WORK REQUEST -> Your job is to retype all of the data word for word, leaving every image out.

DATASET EXCERPT ->
◇ ◇ ◇ ◇ ◇
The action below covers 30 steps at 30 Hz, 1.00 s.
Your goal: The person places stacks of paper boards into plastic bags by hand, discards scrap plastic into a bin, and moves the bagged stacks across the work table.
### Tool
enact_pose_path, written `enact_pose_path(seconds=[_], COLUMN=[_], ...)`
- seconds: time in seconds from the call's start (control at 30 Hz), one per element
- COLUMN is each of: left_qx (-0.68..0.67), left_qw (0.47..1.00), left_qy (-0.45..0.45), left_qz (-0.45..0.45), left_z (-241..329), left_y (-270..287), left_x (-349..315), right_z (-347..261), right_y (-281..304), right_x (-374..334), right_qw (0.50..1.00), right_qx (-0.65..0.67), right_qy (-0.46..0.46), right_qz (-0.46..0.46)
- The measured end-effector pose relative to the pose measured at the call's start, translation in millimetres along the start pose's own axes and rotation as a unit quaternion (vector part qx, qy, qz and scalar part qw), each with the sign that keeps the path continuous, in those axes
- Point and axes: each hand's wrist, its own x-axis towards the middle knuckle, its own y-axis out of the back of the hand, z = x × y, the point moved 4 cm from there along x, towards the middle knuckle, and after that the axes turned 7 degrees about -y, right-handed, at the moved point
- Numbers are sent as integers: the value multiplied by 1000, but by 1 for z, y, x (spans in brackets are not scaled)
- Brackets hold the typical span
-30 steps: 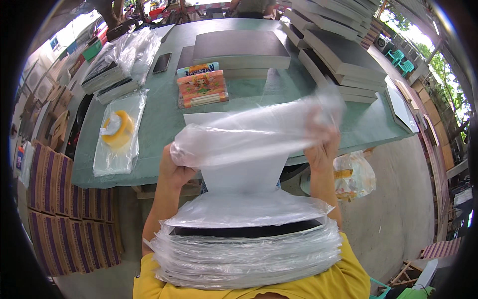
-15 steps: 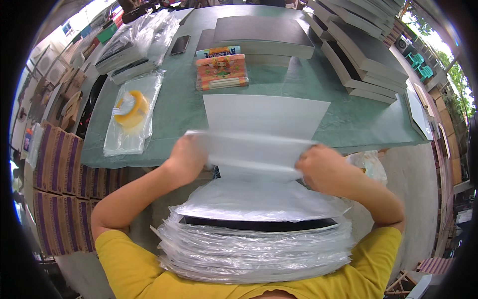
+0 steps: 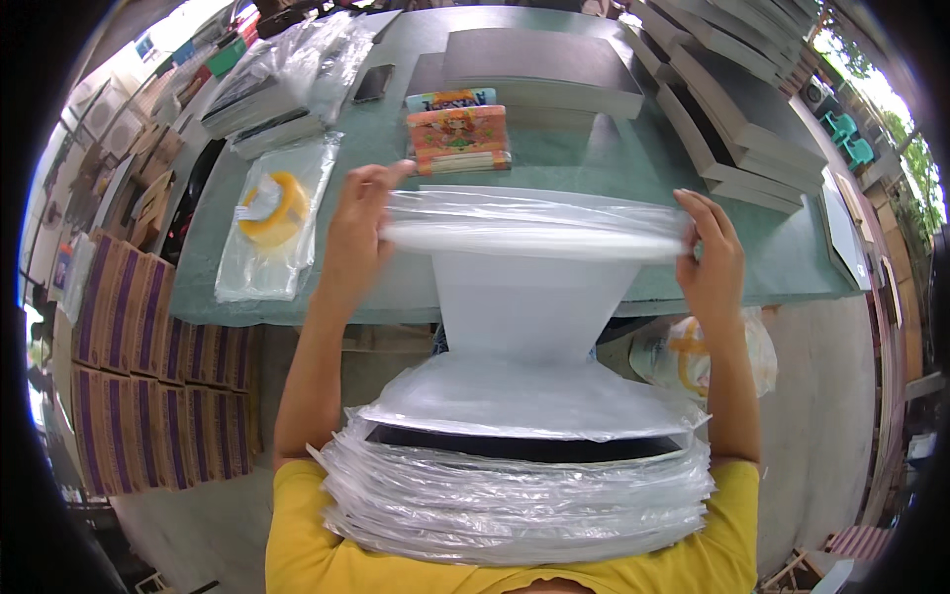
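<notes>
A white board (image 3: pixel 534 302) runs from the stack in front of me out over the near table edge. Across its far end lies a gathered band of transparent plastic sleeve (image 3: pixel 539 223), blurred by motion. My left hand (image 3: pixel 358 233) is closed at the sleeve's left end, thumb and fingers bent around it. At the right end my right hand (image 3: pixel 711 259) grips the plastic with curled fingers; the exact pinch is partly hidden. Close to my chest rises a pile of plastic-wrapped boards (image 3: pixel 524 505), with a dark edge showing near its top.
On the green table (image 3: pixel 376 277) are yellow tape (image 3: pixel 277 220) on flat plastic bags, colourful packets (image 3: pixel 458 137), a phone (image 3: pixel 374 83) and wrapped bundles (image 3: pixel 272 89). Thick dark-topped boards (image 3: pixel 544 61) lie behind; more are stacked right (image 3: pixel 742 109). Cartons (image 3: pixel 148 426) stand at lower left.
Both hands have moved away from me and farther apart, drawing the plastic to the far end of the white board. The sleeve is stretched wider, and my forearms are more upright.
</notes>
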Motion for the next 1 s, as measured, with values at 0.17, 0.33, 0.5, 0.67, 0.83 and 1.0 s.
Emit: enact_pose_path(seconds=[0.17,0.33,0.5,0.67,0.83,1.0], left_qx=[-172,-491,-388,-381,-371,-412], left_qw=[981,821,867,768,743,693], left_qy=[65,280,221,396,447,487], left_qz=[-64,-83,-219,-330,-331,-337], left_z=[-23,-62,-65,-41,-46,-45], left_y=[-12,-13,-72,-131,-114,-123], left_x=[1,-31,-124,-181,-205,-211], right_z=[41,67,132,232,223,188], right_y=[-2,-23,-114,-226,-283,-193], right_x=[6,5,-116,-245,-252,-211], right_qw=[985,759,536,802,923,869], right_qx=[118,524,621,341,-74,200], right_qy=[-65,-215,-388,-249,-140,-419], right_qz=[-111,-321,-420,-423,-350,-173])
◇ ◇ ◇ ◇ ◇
RESPONSE TO THE TASK ->
The action below covers 30 steps at 30 Hz, 1.00 s.
Your goal: The person places stacks of paper boards into plastic bags by hand, discards scrap plastic into a bin, and moves the bagged stacks across the work table.
### Tool
enact_pose_path, written `enact_pose_path(seconds=[_], COLUMN=[_], ...)`
- seconds: time in seconds from the call's start (control at 30 Hz), one per element
- COLUMN is each of: left_qx (-0.68..0.67), left_qw (0.47..1.00), left_qy (-0.45..0.45), left_qz (-0.45..0.45), left_z (-241..329), left_y (-270..287), left_x (-349..315), right_z (-347..261), right_y (-281..304), right_x (-374..334), right_qw (0.50..1.00), right_qx (-0.65..0.67), right_qy (-0.46..0.46), right_qz (-0.46..0.46)
- The measured end-effector pose relative to the pose measured at the call's start, translation in millimetres along the start pose's own axes and rotation as a unit quaternion (vector part qx, qy, qz and scalar part qw), each with the sign that keeps the path continuous, in those axes
- Point and axes: each hand's wrist, its own x-axis towards the middle knuckle, its own y-axis out of the back of the hand, z = x × y, the point moved 4 cm from there along x, towards the middle knuckle, and after that the axes turned 7 degrees about -y, right-handed, at the moved point
- Numbers are sent as integers: the value multiplied by 1000, but by 1 for z, y, x (spans in brackets are not scaled)
- Brackets hold the typical span
-30 steps: 
-15 steps: 
+0 steps: 
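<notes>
A white board (image 3: pixel 534 302) runs from the stack in front of me out over the near table edge. Across its far end lies a gathered band of transparent plastic sleeve (image 3: pixel 539 223), blurred by motion. My left hand (image 3: pixel 358 233) is closed at the sleeve's left end, thumb and fingers bent around it. At the right end my right hand (image 3: pixel 711 259) grips the plastic with curled fingers; the exact pinch is partly hidden. Close to my chest rises a pile of plastic-wrapped boards (image 3: pixel 524 505), with a dark edge showing near its top.
On the green table (image 3: pixel 376 277) are yellow tape (image 3: pixel 277 220) on flat plastic bags, colourful packets (image 3: pixel 458 137), a phone (image 3: pixel 374 83) and wrapped bundles (image 3: pixel 272 89). Thick dark-topped boards (image 3: pixel 544 61) lie behind; more are stacked right (image 3: pixel 742 109). Cartons (image 3: pixel 148 426) stand at lower left.
Both hands have moved away from me and farther apart, drawing the plastic to the far end of the white board. The sleeve is stretched wider, and my forearms are more upright.
</notes>
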Motion for the next 1 s, as measured, with values at 0.17, 0.33, 0.5, 0.67, 0.83 and 1.0 s.
Emit: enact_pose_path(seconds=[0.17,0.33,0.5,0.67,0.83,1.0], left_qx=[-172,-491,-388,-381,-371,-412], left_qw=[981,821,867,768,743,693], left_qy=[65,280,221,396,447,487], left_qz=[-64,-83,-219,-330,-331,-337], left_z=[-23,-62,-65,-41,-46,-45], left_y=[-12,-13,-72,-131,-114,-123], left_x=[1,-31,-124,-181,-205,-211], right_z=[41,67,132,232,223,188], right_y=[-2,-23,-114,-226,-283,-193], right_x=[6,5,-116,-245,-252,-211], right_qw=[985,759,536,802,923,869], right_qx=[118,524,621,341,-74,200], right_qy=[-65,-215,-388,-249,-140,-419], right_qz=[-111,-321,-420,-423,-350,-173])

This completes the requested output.